Aim of the exercise =>
Where a picture shows up in the listing below, omit it and output the rest exactly.

Data =>

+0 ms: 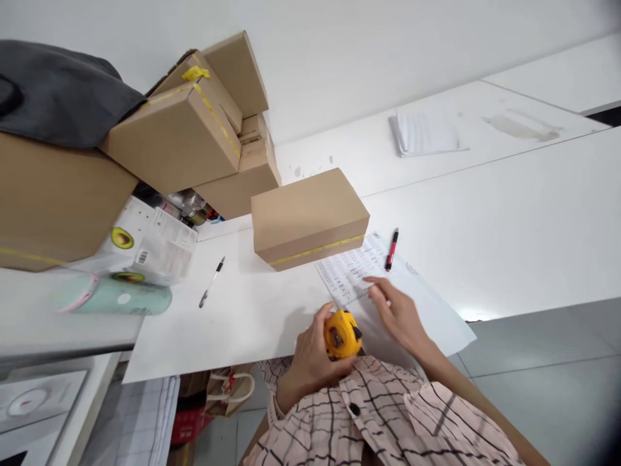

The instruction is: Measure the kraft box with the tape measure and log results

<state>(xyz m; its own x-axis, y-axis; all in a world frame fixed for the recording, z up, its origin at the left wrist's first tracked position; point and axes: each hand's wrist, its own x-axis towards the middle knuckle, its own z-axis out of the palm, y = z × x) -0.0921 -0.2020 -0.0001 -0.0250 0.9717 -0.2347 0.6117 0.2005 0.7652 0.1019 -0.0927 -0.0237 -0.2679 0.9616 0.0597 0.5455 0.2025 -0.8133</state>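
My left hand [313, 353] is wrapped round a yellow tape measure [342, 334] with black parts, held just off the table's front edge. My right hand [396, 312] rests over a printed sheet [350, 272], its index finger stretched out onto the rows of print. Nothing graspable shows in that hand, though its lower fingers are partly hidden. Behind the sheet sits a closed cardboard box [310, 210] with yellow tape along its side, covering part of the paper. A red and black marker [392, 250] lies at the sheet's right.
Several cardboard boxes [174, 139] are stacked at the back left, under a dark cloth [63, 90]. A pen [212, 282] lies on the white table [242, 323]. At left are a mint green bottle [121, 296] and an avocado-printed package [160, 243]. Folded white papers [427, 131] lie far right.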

Your solution =>
+0 ms: 

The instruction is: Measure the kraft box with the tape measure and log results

<state>(xyz m; its own x-axis, y-axis; all in a world frame fixed for the recording, z up, its origin at the left wrist's first tracked position; point and axes: each hand's wrist, its own x-axis towards the middle knuckle, its own z-axis out of the palm, y = z × x) -0.0921 -0.2020 -0.0001 -0.0250 0.9717 -0.2347 0.6117 0.2005 0.7652 0.1019 -0.0927 -0.0237 -0.2679 0.9616 0.0597 0.5455 0.2025 -0.8133</state>
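My left hand [313, 353] is wrapped round a yellow tape measure [342, 334] with black parts, held just off the table's front edge. My right hand [396, 312] rests over a printed sheet [350, 272], its index finger stretched out onto the rows of print. Nothing graspable shows in that hand, though its lower fingers are partly hidden. Behind the sheet sits a closed cardboard box [310, 210] with yellow tape along its side, covering part of the paper. A red and black marker [392, 250] lies at the sheet's right.
Several cardboard boxes [174, 139] are stacked at the back left, under a dark cloth [63, 90]. A pen [212, 282] lies on the white table [242, 323]. At left are a mint green bottle [121, 296] and an avocado-printed package [160, 243]. Folded white papers [427, 131] lie far right.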

The full output has been given.